YOUR OBJECTIVE:
Line by line, copy the listing below exactly.

━━ SUPPLIED INFORMATION ━━

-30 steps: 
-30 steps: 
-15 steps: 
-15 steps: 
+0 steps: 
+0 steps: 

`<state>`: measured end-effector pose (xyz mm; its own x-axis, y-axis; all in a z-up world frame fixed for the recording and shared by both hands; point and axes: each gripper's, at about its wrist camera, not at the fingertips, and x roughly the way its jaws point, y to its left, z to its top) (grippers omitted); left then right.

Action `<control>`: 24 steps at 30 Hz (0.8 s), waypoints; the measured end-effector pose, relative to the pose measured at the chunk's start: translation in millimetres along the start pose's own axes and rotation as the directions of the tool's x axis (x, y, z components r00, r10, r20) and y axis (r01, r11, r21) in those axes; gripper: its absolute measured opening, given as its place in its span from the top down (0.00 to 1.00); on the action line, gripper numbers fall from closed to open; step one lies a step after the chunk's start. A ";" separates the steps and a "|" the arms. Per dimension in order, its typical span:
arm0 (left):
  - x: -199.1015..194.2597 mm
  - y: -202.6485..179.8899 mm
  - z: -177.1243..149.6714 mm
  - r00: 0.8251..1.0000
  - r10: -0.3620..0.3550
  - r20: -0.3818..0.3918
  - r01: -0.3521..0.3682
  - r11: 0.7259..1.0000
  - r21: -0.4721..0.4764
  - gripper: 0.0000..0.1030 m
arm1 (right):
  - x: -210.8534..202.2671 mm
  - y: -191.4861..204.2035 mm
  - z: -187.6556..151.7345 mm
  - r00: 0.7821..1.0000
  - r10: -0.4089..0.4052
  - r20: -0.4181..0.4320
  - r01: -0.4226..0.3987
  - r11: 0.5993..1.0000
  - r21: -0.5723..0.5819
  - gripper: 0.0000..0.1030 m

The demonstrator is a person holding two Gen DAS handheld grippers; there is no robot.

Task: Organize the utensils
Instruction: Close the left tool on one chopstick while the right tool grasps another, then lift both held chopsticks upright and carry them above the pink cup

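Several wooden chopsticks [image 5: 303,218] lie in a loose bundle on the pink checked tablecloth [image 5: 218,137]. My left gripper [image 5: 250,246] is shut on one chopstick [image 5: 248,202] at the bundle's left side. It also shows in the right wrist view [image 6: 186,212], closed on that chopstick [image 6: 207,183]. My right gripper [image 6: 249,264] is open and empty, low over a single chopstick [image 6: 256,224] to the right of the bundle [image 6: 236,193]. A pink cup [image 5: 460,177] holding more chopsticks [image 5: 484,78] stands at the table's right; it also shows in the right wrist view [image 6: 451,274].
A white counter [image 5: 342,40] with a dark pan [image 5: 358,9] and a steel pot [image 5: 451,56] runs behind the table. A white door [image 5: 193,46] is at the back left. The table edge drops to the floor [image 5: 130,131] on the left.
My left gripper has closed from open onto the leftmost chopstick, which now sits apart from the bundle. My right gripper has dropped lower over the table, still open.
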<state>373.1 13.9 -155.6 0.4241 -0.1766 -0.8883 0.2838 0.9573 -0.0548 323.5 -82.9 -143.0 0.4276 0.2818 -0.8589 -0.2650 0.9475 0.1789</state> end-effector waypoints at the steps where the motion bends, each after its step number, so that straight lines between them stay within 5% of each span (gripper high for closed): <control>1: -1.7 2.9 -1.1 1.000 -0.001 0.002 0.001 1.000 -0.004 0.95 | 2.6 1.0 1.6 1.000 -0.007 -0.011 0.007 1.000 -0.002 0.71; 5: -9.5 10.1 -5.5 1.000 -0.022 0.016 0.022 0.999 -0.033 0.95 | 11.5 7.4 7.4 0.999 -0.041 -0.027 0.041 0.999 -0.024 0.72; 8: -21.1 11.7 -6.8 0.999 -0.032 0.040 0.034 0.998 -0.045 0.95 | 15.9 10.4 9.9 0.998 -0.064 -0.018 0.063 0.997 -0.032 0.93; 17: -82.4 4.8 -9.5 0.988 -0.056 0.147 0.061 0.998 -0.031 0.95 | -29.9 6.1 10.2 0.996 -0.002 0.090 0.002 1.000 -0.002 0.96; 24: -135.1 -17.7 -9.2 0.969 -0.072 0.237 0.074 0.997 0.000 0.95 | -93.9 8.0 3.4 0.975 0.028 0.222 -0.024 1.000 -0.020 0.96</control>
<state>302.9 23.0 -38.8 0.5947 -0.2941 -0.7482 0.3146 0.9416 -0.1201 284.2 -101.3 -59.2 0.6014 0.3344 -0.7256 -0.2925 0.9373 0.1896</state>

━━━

RESULT:
-30 steps: 
-30 steps: 
-15 steps: 
-15 steps: 
+0 steps: 
+0 steps: 

`<state>`: measured end-effector pose (xyz mm; its own x-axis, y-axis; all in a z-up world frame fixed for the recording and shared by both hands; point and axes: each gripper's, at about its wrist camera, not at the fingertips, and x roughly the way its jaws point, y to its left, z to its top) (grippers omitted); left then right.

Action `<control>`: 24 steps at 30 Hz (0.8 s), waypoints; the measured end-effector pose, relative to the pose measured at the chunk's start: translation in millimetres along the start pose's own axes and rotation as the directions of the tool's x axis (x, y, z components r00, r10, r20) and y axis (r01, r11, r21) in those axes; gripper: its absolute measured opening, given as its place in its span from the top down (0.00 to 1.00); on the action line, gripper numbers fall from closed to open; step one lies a step after the chunk's start. A ";" separates the steps and a "|" the arms. Per dimension in order, its typical span:
arm0 (left):
  - x: -199.1015..194.2597 mm
  - y: -202.6485..179.8899 mm
  - z: -177.1243..149.6714 mm
  - r00: 0.8251..1.0000
  - r10: -0.3620..0.3550
  - r20: -0.3818..0.3918
  - r01: -0.3521..0.3682
  - r11: 0.7259..1.0000
  - r21: -0.4721..0.4764
  - gripper: 0.0000..0.1030 m
arm1 (right):
  - x: -210.8534..202.2671 mm
  - y: -191.4861..204.2035 mm
  - z: -187.6556..151.7345 mm
  - r00: 0.7821..1.0000
  - r10: -0.4089..0.4052
  - r20: -0.4181..0.4320
  - r01: -0.4226..0.3987
  - r11: 0.5993..1.0000
  - r21: -0.5723..0.5819
  - gripper: 0.0000..0.1030 m

The demonstrator is a person holding two Gen DAS handheld grippers; there is no robot.

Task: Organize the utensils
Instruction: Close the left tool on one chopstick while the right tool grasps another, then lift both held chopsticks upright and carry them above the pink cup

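Several wooden chopsticks [image 5: 303,218] lie in a loose bundle on the pink checked tablecloth [image 5: 218,137]. My left gripper [image 5: 250,246] is shut on one chopstick [image 5: 248,202] at the bundle's left side. It also shows in the right wrist view [image 6: 186,212], closed on that chopstick [image 6: 207,183]. My right gripper [image 6: 249,264] is open and empty, low over a single chopstick [image 6: 256,224] to the right of the bundle [image 6: 236,193]. A pink cup [image 5: 460,177] holding more chopsticks [image 5: 484,78] stands at the table's right; it also shows in the right wrist view [image 6: 451,274].
A white counter [image 5: 342,40] with a dark pan [image 5: 358,9] and a steel pot [image 5: 451,56] runs behind the table. A white door [image 5: 193,46] is at the back left. The table edge drops to the floor [image 5: 130,131] on the left.
My left gripper has closed from open onto the leftmost chopstick, which now sits apart from the bundle. My right gripper has dropped lower over the table, still open.
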<state>373.1 13.9 -155.6 0.4241 -0.1766 -0.8883 0.2838 0.9573 -0.0548 323.5 -82.9 -143.0 0.4276 0.2818 -0.8589 -0.2650 0.9475 0.1789</state> end-effector waypoints at the steps where the motion bends, each after its step number, so that straight lines between them stay within 5% of each span (gripper high for closed): <control>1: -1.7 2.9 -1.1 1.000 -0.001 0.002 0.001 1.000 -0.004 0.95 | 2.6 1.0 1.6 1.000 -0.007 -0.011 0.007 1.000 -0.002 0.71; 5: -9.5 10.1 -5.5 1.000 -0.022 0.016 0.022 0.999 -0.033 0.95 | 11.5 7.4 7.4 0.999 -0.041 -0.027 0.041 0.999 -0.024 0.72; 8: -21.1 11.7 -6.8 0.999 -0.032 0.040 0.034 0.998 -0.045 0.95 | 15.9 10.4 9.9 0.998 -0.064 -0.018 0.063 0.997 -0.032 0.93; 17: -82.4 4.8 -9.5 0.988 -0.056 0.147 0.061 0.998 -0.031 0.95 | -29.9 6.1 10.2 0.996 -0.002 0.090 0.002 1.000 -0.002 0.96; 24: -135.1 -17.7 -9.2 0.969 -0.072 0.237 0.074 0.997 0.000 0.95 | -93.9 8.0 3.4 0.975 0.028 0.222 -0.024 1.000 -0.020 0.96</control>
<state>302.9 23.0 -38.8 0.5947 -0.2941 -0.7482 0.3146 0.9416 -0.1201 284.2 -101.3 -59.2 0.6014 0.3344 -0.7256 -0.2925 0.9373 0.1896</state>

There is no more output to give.